その瞬間を見逃さない | 原田 章子

それはなんでしょうね、そっちのほうが良い写真が撮れると…

その7月の親子「キラリ」撮影会で気がついたんだけど…、せっかく撮影会ってことでやってるのに、私のほうを見て向き合ってもらわないと、何も生まれないじゃん、と思って。ほんのちょっと意識して、私を見てもらったら、目と目が完全に合うので…まあ目とカメラですけど、本当に「キラキラ」が撮れるんですよね。無理やり笑わせることもしない。だんだん楽しくなってくるんですよね、お互いに。もう子どもさんなんかノリノリですよね(笑) そうなったら私も寝転びながら撮っちゃうみたいな、そんな感じでしたね。

写真に関することでいうと、カメラを手に取ったきっかけから、今のスタイルに至るまで…やむを得ず始めて、人に薦められて、背中を押されて…自主的にやったところがあまりないですね(笑)

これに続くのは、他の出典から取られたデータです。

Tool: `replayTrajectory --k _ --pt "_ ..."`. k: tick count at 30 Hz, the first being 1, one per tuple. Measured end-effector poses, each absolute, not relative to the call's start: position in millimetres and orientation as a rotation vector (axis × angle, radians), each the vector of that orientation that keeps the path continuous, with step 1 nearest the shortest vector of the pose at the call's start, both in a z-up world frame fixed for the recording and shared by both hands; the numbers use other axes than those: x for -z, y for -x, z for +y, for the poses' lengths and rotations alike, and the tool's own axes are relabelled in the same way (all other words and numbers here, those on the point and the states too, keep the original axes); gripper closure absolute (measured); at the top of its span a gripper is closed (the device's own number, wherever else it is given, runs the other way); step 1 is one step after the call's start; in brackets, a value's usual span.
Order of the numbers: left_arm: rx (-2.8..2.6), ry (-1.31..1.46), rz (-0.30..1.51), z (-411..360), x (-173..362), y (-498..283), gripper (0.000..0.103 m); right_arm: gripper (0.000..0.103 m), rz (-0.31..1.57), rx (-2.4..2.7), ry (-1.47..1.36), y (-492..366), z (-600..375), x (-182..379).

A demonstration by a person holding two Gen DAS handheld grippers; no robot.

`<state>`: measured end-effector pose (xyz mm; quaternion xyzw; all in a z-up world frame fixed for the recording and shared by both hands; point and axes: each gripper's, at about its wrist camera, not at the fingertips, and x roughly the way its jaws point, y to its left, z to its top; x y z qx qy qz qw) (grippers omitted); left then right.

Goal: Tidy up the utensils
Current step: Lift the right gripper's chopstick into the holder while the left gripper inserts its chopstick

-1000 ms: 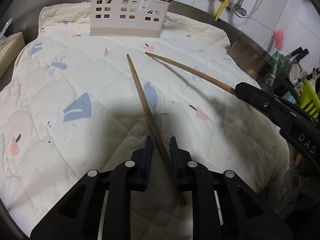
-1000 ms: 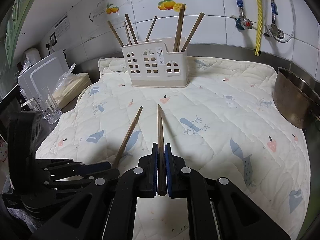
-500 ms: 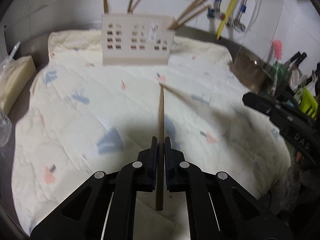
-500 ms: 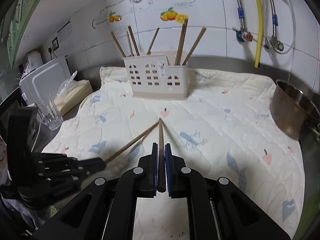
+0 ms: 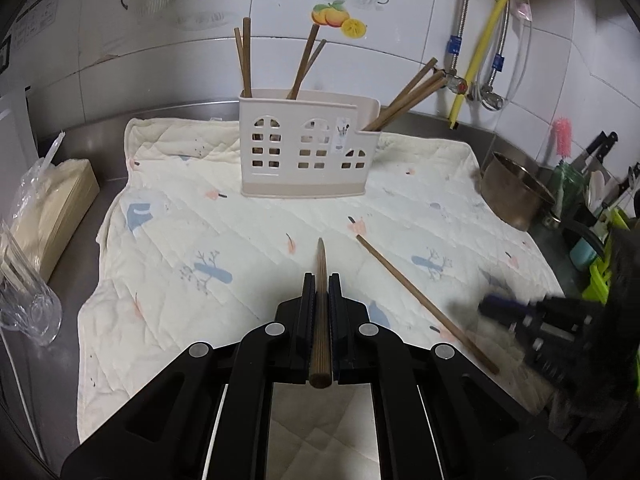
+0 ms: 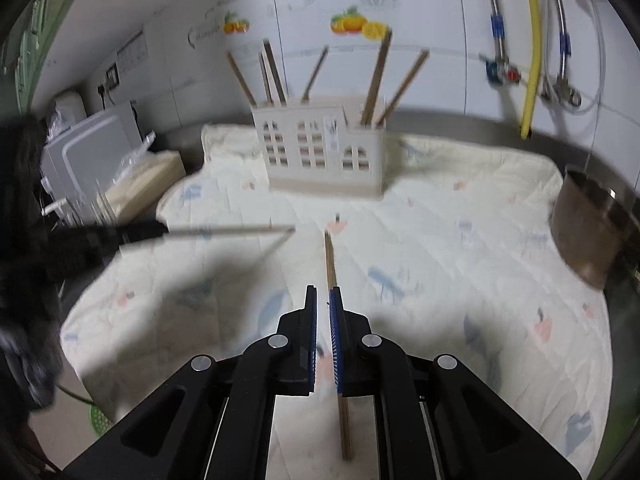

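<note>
Steel counter (image 5: 108, 136) w/ tiled wall behind; quilted mat (image 5: 168, 208) covers most of it. Open room mid-mat; pot (image 5: 516, 196) crowds the mat's right edge, glass (image 5: 24, 304) and paper stack (image 5: 60, 200) the left. Utensil holder (image 5: 304, 152) stands upright near the mat's back edge. Left gripper (image 5: 320, 280) is clamped on a chopstick (image 5: 320, 320), off the mat, long axis along the fingers, tip twd the holder. Second chopstick (image 5: 420, 300) lies on the mat front-right, tip angled twd the holder. Right gripper (image 6: 323, 296): jaws a slit apart, nothing between; that chopstick runs under its right finger.
</note>
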<state>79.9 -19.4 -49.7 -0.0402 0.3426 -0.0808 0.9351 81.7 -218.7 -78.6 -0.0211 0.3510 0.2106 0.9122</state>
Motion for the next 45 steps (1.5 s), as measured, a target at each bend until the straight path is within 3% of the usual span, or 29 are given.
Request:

だって、本当にカメラが嫌いで、「メディアは嘘つきだ」って思っていたんです(笑)

(笑)

やっぱり「自分の目で見たことが、間違いのないことだ。」と、勝手に思っているんです。

写真もそういう印象があったんですか。

最初は…。でも今は、カメラは真実を映し出すマシーンだと思っています。自分の撮った写真は、間違いなく真実じゃないですか。だんだん自分が写真を撮っていくうちに、自分が撮ったものや、信頼できる人が撮ったものは、確実に“真実”だと思えるように。でも、すり替えられる写真もある。

カメラが本当に真実を映し出しているんだな、と思ったのは…写真家:佐藤時啓さんがつくったカメラ・オブスクラをワークショップ(防府市)で見たときです。ここYCAMにも設置したんですけど(obscura machina 2004)、人が入ることが出来るカメラの装置、真っ暗な箱のような空間をつくり、その壁にレンズを埋め込む。レンズから入ってきた光は、白いスクリーンに外の風景を逆さまに映し出す。これがまさに「カメラ・オブスクラ」!

10年前はその意味が分からなかったんです。で、去年(2012年11月)、佐藤さんと岡山(岡山芸術回廊)で再会したときに、改めてカメラ・オブスクラを見て、やっぱりカメラは真実を映し出すんだ…ということに気づきました。「自分の写真はありのまま、だからいいんだ」と(笑) 勝手に思うようになっちゃいましたね。なのに…こんな風に撮ってくれとか、キチンとした枠にはめられると撮れない、技術がないからね~、私(笑)。

原田さんの場合は、技術の上手下手よりも、真実か否かのほうが重要なんでしょうか?

私の写真って、動きがあるんですよ。自分で言うのもなんだけど(笑) (過去に撮った組写真のスライドを見せてもらいながら)
これは知人の自宅なんですけど、そこにおじゃましてからの時間の流れを…そのまんま淡々と映し出す、というような。だから、たった一枚では見せられない。私の場合は、必ず複数の写真ですね。ただ順番に映し出しているんだけど、そこに何かを感じてもらう…、みたいなスタイルの写真なんです。だから、一発でちゃんと撮れるのはプロの写真家ですよね。私はちゃんとした写真は無理って分かってるんです(笑) だから私の作品は、写真ではなく”インスタレーション”だと思っているんですけど。

その瞬間を切り取るというよりは、時系列を組写真で表現するというような。

そうですね。瞬間を切り取ってるんですけど、並べてみるとそこに時間も見えてくる。

動画的な写真なんですね。

そうそう、動画的。動画の編集もするんだけど、動画じゃなくてもスライドショーで十分だな、と思っていて。時間軸の上に、自分が考えて…考えなくても、もうシャッターを切り始めた瞬間から出来ちゃってるんですよね。

第65回県美展の時、審査員の先生に質問したことがあるんですよ。「私、技術がないんですけど、勉強したほうがいいと思いますか?」って。そしたら「いやー感覚が重要だよ。」と言われて。「そうですよねー!」って(笑) その場所に居合わせなかったら撮れないわけで、その瞬間を見逃していたら映らないわけだから、その瞬間に出会えるのって運命だよね。そこでシャッターを切っている。それがあっての技術なんじゃない?って。技術はあってもなくても、とりあえずそこに居るかどうか。技術は後からついてくるよ。感覚が重要だ…ということを言われて、「あ、今のままでいいんだ。」って。